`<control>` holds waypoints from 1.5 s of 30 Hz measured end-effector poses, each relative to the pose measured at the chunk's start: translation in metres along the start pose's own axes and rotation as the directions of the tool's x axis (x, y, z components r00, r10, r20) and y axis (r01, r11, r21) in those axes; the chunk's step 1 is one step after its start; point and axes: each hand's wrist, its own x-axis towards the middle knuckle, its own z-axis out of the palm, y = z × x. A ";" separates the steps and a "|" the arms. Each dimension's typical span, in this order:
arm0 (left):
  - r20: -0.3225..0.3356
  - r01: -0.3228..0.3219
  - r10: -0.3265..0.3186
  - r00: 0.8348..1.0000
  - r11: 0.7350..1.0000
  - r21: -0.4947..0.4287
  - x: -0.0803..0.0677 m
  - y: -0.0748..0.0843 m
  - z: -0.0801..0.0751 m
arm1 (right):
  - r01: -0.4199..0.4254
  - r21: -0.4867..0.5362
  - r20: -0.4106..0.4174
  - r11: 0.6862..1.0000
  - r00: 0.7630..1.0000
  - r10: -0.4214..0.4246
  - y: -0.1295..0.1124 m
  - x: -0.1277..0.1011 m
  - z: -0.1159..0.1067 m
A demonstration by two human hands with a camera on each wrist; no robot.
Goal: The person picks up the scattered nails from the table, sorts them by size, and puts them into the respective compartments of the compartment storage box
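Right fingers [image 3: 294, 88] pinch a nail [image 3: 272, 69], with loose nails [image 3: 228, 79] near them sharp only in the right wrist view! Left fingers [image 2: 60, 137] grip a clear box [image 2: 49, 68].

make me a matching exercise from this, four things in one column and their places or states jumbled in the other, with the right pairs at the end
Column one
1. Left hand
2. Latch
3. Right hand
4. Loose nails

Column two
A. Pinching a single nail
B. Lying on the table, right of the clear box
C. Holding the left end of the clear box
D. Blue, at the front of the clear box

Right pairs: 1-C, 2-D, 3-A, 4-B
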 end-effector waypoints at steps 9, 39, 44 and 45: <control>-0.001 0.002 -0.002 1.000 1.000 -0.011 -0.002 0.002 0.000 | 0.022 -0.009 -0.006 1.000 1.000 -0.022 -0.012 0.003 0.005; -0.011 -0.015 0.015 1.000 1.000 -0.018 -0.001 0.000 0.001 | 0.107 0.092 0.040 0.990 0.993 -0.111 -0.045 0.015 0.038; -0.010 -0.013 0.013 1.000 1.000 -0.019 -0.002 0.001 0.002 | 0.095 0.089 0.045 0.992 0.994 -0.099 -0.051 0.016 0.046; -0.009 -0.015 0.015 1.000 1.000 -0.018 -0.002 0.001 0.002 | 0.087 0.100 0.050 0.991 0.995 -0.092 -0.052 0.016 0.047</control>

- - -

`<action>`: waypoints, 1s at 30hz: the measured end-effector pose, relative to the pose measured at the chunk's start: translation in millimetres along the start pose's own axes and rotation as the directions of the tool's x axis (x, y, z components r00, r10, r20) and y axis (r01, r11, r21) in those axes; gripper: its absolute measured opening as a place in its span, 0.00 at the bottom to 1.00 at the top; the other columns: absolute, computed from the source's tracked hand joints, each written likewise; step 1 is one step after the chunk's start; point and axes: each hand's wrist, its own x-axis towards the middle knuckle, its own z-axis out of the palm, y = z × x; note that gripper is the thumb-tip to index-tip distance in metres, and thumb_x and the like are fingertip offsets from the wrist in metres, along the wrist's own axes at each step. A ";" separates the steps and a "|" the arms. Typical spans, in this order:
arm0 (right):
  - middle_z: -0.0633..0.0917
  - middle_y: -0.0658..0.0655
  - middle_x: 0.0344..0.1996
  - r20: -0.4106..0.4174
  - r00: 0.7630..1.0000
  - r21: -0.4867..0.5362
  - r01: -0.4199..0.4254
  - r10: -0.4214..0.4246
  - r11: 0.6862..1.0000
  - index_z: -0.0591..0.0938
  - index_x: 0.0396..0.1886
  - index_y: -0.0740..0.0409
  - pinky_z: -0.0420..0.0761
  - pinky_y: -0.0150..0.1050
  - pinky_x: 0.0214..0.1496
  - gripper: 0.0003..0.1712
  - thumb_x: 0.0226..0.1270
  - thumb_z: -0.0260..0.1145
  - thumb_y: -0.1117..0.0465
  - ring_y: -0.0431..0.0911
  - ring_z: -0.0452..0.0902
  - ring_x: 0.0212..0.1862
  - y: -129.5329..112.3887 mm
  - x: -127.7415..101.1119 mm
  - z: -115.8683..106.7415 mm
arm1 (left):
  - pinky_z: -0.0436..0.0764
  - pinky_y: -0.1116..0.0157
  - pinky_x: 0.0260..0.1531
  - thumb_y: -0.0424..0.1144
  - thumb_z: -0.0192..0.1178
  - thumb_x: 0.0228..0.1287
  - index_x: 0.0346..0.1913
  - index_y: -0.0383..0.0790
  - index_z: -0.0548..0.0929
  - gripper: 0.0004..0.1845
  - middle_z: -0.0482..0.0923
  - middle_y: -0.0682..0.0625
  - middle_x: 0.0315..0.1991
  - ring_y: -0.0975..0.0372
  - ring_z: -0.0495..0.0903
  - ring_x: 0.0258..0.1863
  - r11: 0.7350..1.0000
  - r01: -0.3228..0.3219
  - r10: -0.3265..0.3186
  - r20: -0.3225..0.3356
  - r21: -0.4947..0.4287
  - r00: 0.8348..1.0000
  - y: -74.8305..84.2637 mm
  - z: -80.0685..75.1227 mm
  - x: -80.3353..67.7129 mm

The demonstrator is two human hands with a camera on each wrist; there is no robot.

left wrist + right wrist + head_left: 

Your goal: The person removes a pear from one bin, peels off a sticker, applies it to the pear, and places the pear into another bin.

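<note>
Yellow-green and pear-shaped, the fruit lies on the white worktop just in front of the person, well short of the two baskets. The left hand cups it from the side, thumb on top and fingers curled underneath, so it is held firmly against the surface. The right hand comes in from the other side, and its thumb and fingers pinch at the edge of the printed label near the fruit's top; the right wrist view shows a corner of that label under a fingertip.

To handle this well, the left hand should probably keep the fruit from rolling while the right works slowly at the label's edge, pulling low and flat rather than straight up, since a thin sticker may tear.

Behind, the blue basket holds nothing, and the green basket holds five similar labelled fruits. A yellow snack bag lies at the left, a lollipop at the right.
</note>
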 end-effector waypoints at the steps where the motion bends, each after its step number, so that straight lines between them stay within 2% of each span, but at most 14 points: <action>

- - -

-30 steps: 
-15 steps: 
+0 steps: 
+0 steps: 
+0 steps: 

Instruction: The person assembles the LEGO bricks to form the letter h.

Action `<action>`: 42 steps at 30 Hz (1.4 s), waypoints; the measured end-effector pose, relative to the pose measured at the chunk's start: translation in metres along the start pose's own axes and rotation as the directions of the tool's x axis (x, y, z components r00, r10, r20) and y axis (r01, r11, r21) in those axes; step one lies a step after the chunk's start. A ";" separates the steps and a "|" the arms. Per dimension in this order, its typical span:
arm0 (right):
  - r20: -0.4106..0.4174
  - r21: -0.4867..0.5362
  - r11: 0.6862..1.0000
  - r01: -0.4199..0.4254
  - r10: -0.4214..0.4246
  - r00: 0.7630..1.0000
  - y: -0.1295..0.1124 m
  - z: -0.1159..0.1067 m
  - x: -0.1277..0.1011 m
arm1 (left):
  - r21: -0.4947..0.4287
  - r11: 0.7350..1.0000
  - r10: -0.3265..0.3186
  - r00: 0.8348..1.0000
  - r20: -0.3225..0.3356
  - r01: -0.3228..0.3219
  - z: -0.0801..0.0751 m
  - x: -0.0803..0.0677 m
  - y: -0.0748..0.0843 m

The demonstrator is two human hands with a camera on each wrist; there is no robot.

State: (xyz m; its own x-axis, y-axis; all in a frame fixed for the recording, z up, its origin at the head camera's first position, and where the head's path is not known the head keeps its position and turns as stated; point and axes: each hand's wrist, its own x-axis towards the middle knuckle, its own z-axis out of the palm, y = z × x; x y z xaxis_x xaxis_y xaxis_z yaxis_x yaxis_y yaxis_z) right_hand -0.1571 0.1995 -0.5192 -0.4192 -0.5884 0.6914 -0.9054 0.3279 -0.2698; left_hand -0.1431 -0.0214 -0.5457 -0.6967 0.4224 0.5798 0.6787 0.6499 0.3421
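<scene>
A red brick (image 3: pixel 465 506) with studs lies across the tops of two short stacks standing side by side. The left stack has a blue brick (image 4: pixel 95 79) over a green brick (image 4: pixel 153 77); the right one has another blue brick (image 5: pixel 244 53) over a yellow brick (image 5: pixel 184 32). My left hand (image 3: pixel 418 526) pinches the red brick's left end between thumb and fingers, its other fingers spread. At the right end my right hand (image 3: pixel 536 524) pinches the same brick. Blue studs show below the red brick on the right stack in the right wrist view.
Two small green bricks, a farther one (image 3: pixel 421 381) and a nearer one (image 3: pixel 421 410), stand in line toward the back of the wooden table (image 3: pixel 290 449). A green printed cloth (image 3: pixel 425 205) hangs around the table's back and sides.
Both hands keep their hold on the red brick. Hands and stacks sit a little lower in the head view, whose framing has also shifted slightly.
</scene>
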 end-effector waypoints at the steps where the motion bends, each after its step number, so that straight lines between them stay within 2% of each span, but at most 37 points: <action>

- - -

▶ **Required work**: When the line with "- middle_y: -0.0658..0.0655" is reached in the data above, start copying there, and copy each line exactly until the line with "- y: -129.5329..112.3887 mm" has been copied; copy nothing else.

▶ **Response to this exercise**:
  - middle_y: -0.0658..0.0655
  - middle_x: 0.0344..0.1996
  - r20: -0.4106..0.4174
  - r00: 0.7630..1.0000
  - r21: -0.4867..0.5362
  - r01: -0.4199..0.4254
  - r10: -0.4214..0.4246
  - r11: 0.6862..1.0000
  - index_z: -0.0591..0.0938
  - index_x: 0.0396..0.1886
  - index_y: -0.0740..0.0409
  - pinky_z: -0.0420..0.0761
  - pinky_y: -0.0150..0.1050
  - pinky_x: 0.0214..0.1496
  - gripper: 0.0003..0.1712
  - thumb_x: 0.0226..0.1270
  - thumb_z: -0.0260..0.1145
  - thumb_y: -0.1117..0.0465
  - ring_y: -0.0431..0.0911
  - ring_z: -0.0452..0.0902
  - ring_x: 0.0212..0.1862
  - y: -129.5329..112.3887 mm

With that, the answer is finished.